Back to Langchain4j

Google AI Gemini Embeddings

docs/docs/integrations/embedding-models/google-ai-gemini.md

1.15.114.0 KB
Original Source

Google AI Gemini Embeddings

https://ai.google.dev/gemini-api/docs/embeddings

Table of Contents

Maven Dependency

xml
<dependency>
    <groupId>dev.langchain4j</groupId>
    <artifactId>langchain4j-google-ai-gemini</artifactId>
    <version>1.11.7</version>
</dependency>

API Key

Get an API key for free here: https://ai.google.dev/gemini-api/docs/api-key .

Models available

Check the list of available models in the documentation.

  • gemini-embedding-001
    • Input token limit: 2,048
    • Output dimension size: Flexible, supports: 128 - 3072, Recommended: 768, 1536, 3072

GoogleAiEmbeddingModel

The GoogleAiEmbeddingModel allows you to generate embeddings from text using Google AI Gemini's embedding models.

Basic Usage

java
EmbeddingModel embeddingModel = GoogleAiEmbeddingModel.builder()
    .apiKey(System.getenv("GEMINI_AI_KEY"))
    .modelName("gemini-embedding-001")
    .build();

Response<Embedding> response = embeddingModel.embed("Hello, world!");
Embedding embedding = response.content();

Embedding Multiple Texts

java
List<TextSegment> segments = List.of(
    TextSegment.from("First document"),
    TextSegment.from("Second document"),
    TextSegment.from("Third document")
);

Response<List<Embedding>> response = embeddingModel.embedAll(segments);
List<Embedding> embeddings = response.content();

Configuring the Embedding Model

java
EmbeddingModel embeddingModel = GoogleAiEmbeddingModel.builder()
    .apiKey(System.getenv("GEMINI_AI_KEY"))
    .modelName("gemini-embedding-001")
    .taskType(GoogleAiEmbeddingModel.TaskType.RETRIEVAL_DOCUMENT)
    .outputDimensionality(768)
    .titleMetadataKey("title")
    .maxRetries(3)
    .timeout(Duration.ofSeconds(30))
    .logRequestsAndResponses(true)
    .build();

Task Types

The taskType parameter optimizes the embedding for specific use cases:

  • RETRIEVAL_QUERY: For search queries
  • RETRIEVAL_DOCUMENT: For documents to be retrieved (default for document indexing)
  • SEMANTIC_SIMILARITY: For measuring text similarity
  • CLASSIFICATION: For text classification tasks
  • CLUSTERING: For grouping similar texts
  • QUESTION_ANSWERING: For Q&A systems
  • FACT_VERIFICATION: For fact-checking applications

Using Metadata for Document Titles

When using TaskType.RETRIEVAL_DOCUMENT, you can provide document titles via metadata:

java
EmbeddingModel embeddingModel = GoogleAiEmbeddingModel.builder()
    .apiKey(System.getenv("GEMINI_AI_KEY"))
    .modelName("gemini-embedding-001")
    .taskType(GoogleAiEmbeddingModel.TaskType.RETRIEVAL_DOCUMENT)
    .titleMetadataKey("title") // defaults to "title"
    .build();

TextSegment segment = TextSegment.from(
    "This is the document content",
    Metadata.from("title", "My Document Title")
);

Response<Embedding> response = embeddingModel.embed(segment);

Output Dimensionality

You can specify the output dimensionality to reduce the embedding size:

java
EmbeddingModel embeddingModel = GoogleAiEmbeddingModel.builder()
    .apiKey(System.getenv("GEMINI_AI_KEY"))
    .modelName("gemini-embedding-001")
    .outputDimensionality(256) // Reduce from default 768 dimensions
    .build();

Batch Processing

The model automatically batches requests when embedding multiple segments, with a maximum of 100 segments per batch for optimal performance.
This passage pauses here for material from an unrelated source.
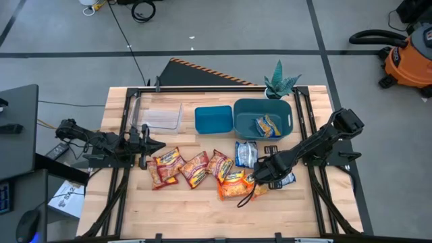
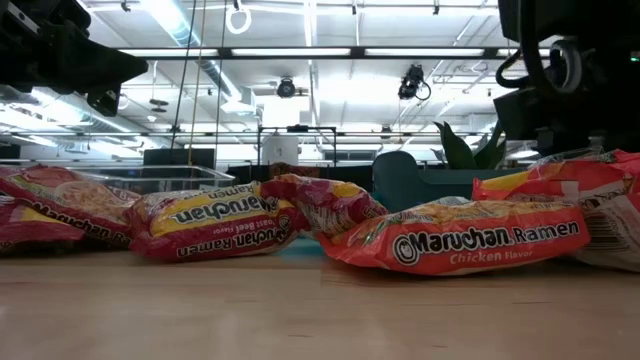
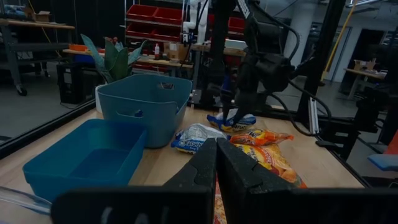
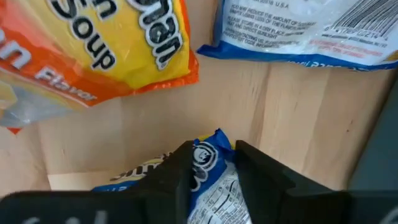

Note: This is not the discounted batch API, instead this is a convenience method for processing multiple embeddings.

Batch Embedding Processing

The GoogleAiGeminiBatchEmbeddingModel provides an interface for processing large volumes of embedding requests asynchronously at a reduced cost (50% of standard pricing). It is ideal for non-urgent, large-scale embedding tasks with a 24-hour turnaround SLO.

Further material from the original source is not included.